§ Activity
Take the lines below from the first through the one that contains "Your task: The" and copy them exactly.

%%

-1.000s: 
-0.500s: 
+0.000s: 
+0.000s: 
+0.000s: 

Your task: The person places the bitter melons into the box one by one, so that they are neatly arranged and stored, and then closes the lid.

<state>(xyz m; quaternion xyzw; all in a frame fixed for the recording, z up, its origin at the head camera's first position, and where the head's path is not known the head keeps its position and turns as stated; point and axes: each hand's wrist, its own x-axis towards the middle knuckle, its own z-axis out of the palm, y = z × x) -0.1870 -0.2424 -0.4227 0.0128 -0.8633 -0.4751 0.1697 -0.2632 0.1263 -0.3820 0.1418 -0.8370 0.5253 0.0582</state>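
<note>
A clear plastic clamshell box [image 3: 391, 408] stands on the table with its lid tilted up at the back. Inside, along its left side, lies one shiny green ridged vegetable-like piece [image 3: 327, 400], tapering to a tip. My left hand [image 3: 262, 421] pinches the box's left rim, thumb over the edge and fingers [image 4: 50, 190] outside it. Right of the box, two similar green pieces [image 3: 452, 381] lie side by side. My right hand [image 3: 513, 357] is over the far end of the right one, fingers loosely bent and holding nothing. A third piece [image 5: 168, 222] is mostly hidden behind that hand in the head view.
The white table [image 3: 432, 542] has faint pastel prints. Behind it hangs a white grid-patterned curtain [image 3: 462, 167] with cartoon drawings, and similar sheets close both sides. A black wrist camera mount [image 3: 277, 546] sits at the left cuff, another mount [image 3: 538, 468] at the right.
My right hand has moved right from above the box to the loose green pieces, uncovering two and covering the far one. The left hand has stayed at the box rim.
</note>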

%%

§ Output of the task
-1.000s: 
-0.500s: 
+0.000s: 
+0.000s: 
+0.000s: 

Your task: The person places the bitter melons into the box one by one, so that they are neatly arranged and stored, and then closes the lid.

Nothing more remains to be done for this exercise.